I got his meaning, but he didn't know that DeWitt hadn’t gotten inside the garage. I moved on the Maria. “The only car there was a red Jeep.”
“That’d be Maria’s ride. DeWitt has a state car, you know, white SUV. Wonder how he got there.”
He was smarter than he looked. “I didn’t see it near the house.” I was confident my federal employee radar would have spotted it.
“Sneaky bastard, that one.”
DeWitt was involved in this. I wasn’t sure if he was protecting the state’s interest or lining his pockets—maybe both, but I knew I had to find him.
Sixteen
If I had learned anything from Martinez, it was that every government asset was tracked. With Slipstream under the influence of the pill I had given him and snoring quietly in the passenger seat, this was my best opportunity to find DeWitt. I glanced over at my new partner, wondering if I should rescue the cigar that was held in place by a small pool of saliva on his bottom lip. That would probably be the easiest decision of the day. I left it there and turned my attention to finding DeWitt and Maria.
The BOLO had been out for over an hour now; checking in with Grace told me there’d been no responses. Martinez might not know about the BOLO, but there was no point hiding it from him. He might also be happy to know that Miami-Dade was now involved, which would ease his budget woes and mitigate the fallout if I failed.
Mariposa answered, and after a few minutes of small talk and the promise of another dinner she connected me to the boss. I was thinking about her husband’s guest-only Appleton 21 rum when Martinez picked up.
“Well, this is a surprise. Special Agent Hunter calling me. To what do I owe the honor?”
From his sarcasm, I guessed that Susan McLeash was sitting there. “Jim DeWitt; he’s an underwater archeologist working for the state.”
“What about him?”
“He disappeared from a crime scene. Also
, we’ve got another body. We found Morehead in Gross’s garage.”
“I heard there was a BOLO out for DeWitt. What does this have to do with the park?”
This was where it was going to get tricky. In his world, favors were a kind of bureaucratic currency and he would be loath to spend any capital if Miami-Dade could get the same result. “DeWitt is a person of interest in Gross’s murder.”
“That accusation better have some substance behind it.”
Along with granting favors, protecting each other was also in the bureaucrats’ manual. The ice was getting thinner with Martinez looking after his brethren. “It’s complicated, but I believe he may be in cahoots with the family.”
“Maybe we should be having this conversation face to face. I want to be sure you can read my lips when I tell you to back off.”
I was being summoned and all I could hope for was that I could talk him into helping in person. Susan McLeash, as usual, might be the key. Although she was often forced on me and was a wild card in any situation, I had finally figured out what her skillset was.
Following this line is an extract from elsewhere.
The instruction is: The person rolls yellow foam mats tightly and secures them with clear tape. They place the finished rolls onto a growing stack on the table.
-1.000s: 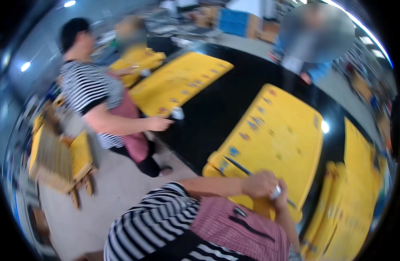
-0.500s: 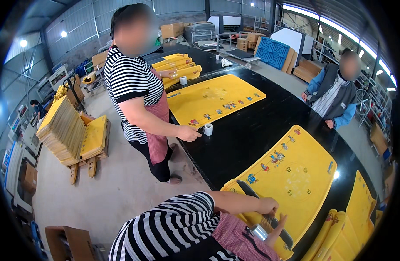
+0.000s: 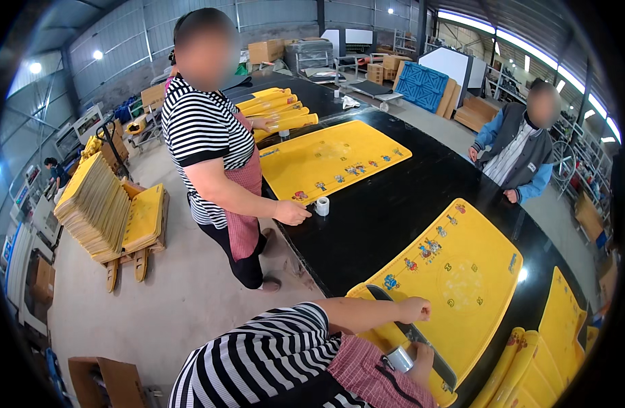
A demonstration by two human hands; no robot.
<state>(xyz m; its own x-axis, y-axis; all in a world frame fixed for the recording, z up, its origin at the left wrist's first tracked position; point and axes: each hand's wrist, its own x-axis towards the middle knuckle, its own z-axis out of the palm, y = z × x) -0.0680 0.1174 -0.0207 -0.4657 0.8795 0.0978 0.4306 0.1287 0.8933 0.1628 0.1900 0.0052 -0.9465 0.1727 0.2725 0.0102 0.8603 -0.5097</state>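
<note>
My left hand (image 3: 414, 310) hovers over the near part of a yellow printed mat (image 3: 486, 272), its fingers drawn together; anything between them is too small to see. Close to my body, my right hand (image 3: 422, 358) is closed at the side of a silvery tape roll (image 3: 399, 359), its fingers partly hidden. A long dark strip (image 3: 420, 334) with rounded ends runs along the near edge of the mat. Beneath my arms, a curled yellow part (image 3: 387, 334) shows beside that strip. Cartoon figures are printed along the mat's left side.
A co-worker in stripes stands left, one hand (image 3: 292, 212) by a tape roll (image 3: 322, 206) near another yellow mat (image 3: 336, 160). Rolled yellow mats (image 3: 275, 109) lie behind, others (image 3: 513, 364) at right. Another person (image 3: 520, 146) stands across the black table (image 3: 367, 228). A loaded pallet (image 3: 146, 224) stands left.
My hands have moved apart: the left has lifted away from the dark strip, while the right has drawn back to the tape roll. The co-worker's hand at the far tape roll stays about the same.
</note>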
Even though it was dangerous, I’d had some success using her. “Okay, I’ll be there in thirty minutes.” I paused, looking over at Slipstream. “I also have a confidential informant that I’m bringing in.”
The line went dead and I pulled out of the parking lot. Traffic was starting to pick up as the early exodus from Miami had begun. Slipstream was jolted awake by a bone-jarring pothole, but quickly fell back to sleep. I couldn’t help but look over at him. The cigar had survived and I started to make a bet with myself about what it would take to actually jar it loose. While I navigated my way to the turnpike, I tried to think of the best way to use my new secret weapon. If two negatives could equal a positive in math, teaming him up with Susan McLeash might be an option worth pursuing.
After pulling into an open space behind the headquarters building, I poked him in the ribs. The cigar jiggled and I thought for a brief second he was going to lose it, but he woke up and saved it.